Verification is not correctness. Measure who on your team can catch what legal AI got wrong. Can your lawyers catch the AI's fabricated authority? A court-grounded competency drill.
Counsel Check measures whether a firm's lawyers can catch the ways legal AI fails. Reviewers work through reconstructed filings a skeleton argument, written submissions, a witness statement, an advice note drawn from real UK matters where AI-fabricated or misapplied authorities reached a court or tribunal (Ayinde, Harber, Al-Haroun) and the lawyers were referred to their regulators. They highlight, flag, and comment on suspect passages; a live citation grader checks each authority against UK government records (legislation.gov.uk and the National Archives) in real time.

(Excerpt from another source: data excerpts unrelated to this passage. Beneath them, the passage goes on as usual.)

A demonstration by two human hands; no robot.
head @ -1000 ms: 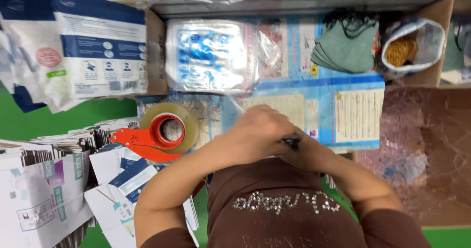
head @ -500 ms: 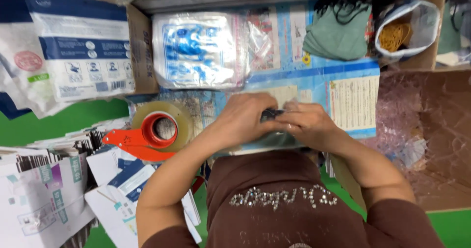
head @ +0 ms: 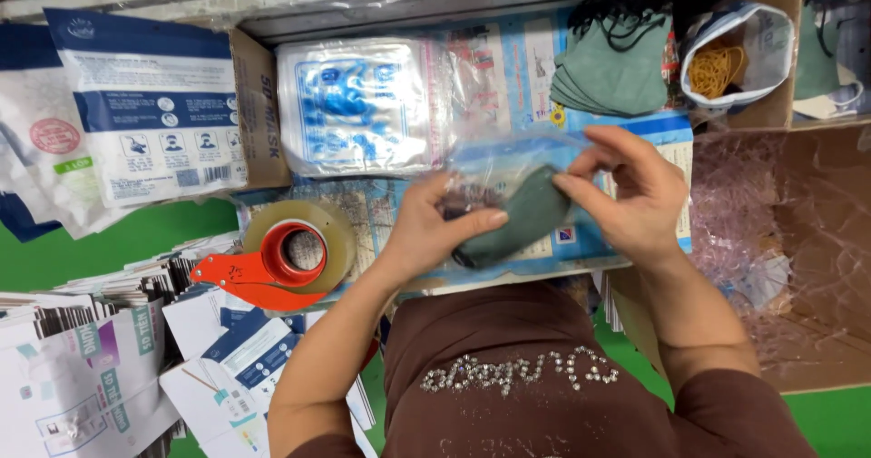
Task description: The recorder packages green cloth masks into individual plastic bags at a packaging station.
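Note:
A folded dark green face mask [head: 519, 215] sits between both hands, partly inside a clear plastic bag [head: 508, 154]. My left hand [head: 434, 227] grips the mask's lower left end with thumb on top. My right hand [head: 631, 190] pinches the bag's upper right edge beside the mask. Both hands hover over blue printed sheets [head: 581, 240] on the work surface, just in front of my brown top.
A stack of green masks [head: 610, 73] and a bag of rubber bands [head: 721, 63] lie at the back right. A pack of clear bags [head: 358, 104], a red tape dispenser [head: 281, 258], printed mask packets [head: 136, 122] and paper cards [head: 82, 367] sit left. A cardboard box [head: 798, 258] stands right.
My hands have lifted and spread apart, bringing the green mask and clear bag into plain view; before, they were closed together low over the sheets.

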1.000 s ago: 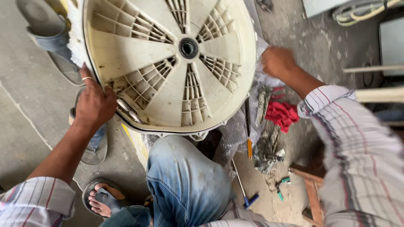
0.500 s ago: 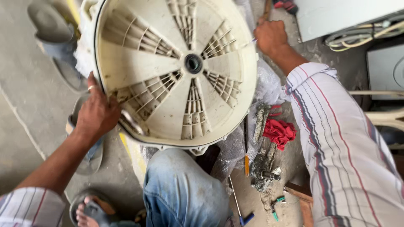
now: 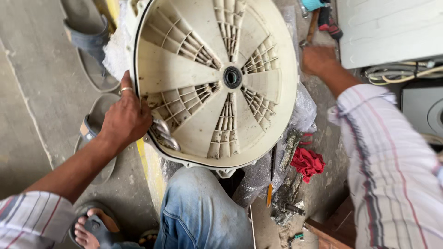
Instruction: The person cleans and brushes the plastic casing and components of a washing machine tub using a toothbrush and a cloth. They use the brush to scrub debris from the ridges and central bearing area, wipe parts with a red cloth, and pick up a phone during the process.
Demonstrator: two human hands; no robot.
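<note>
Cream plastic makes up the big round washing-machine tub (image 3: 217, 78), ribbed in fan-shaped panels around a dark centre hub (image 3: 232, 77). It stands on edge on the grey concrete floor (image 3: 27, 92), leaning against the person's knee in blue denim (image 3: 198, 212). The left hand (image 3: 127, 117), with a ring on one finger, is wrapped over the tub's lower left rim, its grip pressed onto the plastic beside a shiny metal fitting (image 3: 162, 131). The right hand (image 3: 318, 60) is off the tub, just beyond its right edge, near a wooden-handled tool (image 3: 313, 25). It is blurred, so whether its fingers are spread or curled cannot be told.

As for progress, the tub is already out of its cabinet and bare, with dirt still caked in the ribs. The hub looks empty. What remains to be fitted or removed cannot be read here.

Crumpled clear plastic sheeting (image 3: 302, 110) lies under the tub's right side. Beside it are a red rag (image 3: 307, 162), grimy metal parts (image 3: 288, 193) and an orange-handled screwdriver (image 3: 269, 193). A white appliance panel (image 3: 387, 32) with loose cables (image 3: 401, 74) sits upper right. Grey sandals (image 3: 87, 55) lie on the floor to the left, and a sandalled foot (image 3: 90, 228) shows at the bottom.
</note>
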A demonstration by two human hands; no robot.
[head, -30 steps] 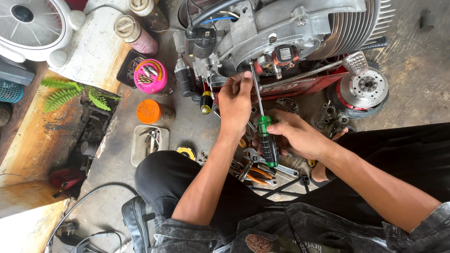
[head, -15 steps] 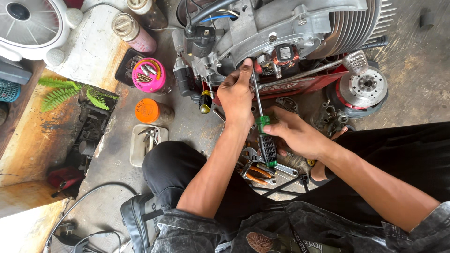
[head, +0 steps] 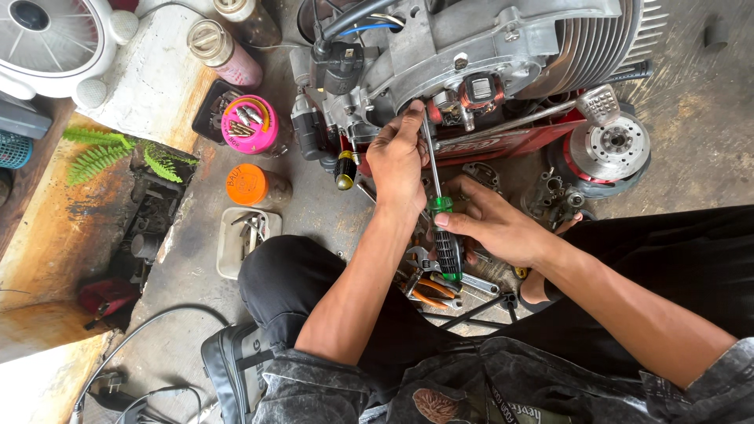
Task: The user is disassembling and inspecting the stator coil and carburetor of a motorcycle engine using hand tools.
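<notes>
A silver small engine [head: 503,47] with cooling fins lies on the concrete floor ahead of me. My right hand [head: 495,224] grips the green and black handle of a long screwdriver [head: 444,235], whose shaft runs up to the engine's coil area. My left hand [head: 399,157] pinches the shaft near its tip, against the engine case. Pliers and wrenches [head: 432,286] lie under my hands, beside my knee.
A pink tub of screws [head: 250,126], an orange-lidded jar [head: 250,184] and a white tray of bits [head: 242,239] sit at left. A red flywheel disc [head: 609,149] lies at right. A white fan [head: 39,35] and spray cans [head: 224,47] stand top left.
My hands and the screwdriver stay on the engine; the view has shifted only slightly and the left fingers have crept a little up the shaft.
</notes>
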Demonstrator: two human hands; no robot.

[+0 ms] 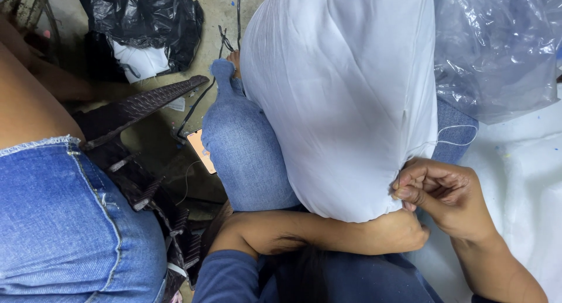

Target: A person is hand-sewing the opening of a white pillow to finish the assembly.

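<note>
A large white stuffed pillow (339,98) rests on my lap, over my blue jeans (246,151). My left hand (398,233) reaches under the pillow's near corner and grips its edge. My right hand (442,194) sits right beside it, fingers pinched together at the pillow's open seam; a thin white thread (451,142) runs up from there along the cloth. Whether a needle is between the fingers I cannot tell.
Another person in denim shorts (64,221) sits at the left on a dark woven chair (140,104). A phone (202,151) with a cable lies on the floor. A black plastic bag (143,16) is at top left, clear plastic sheeting (497,45) at top right, white stuffing (521,186) at right.
</note>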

What makes it different is the ground truth. There is no LLM in the grading every failure and answer is anchored in the published judgments. The engine scores on a failure-mode taxonomy (we call the underlying phenomenon context divergence, not "hallucination"): fabricated authority, plausible-citation camouflage, quotation fabrication, misapplied ratio, jurisdiction bleed, and more. The result is a personal scorecard (calibrated vs. over-trusting vs. over-flagging) and a firm-level gap view that turns "should we widen AI access?" into an evidence-based decision.
This is an assessment, not a certification this tells a firm where to train, not whether a lawyer is "qualified."
Demo build: no login, nothing stored; annotations live only in the browser tab and the grader never receives document text.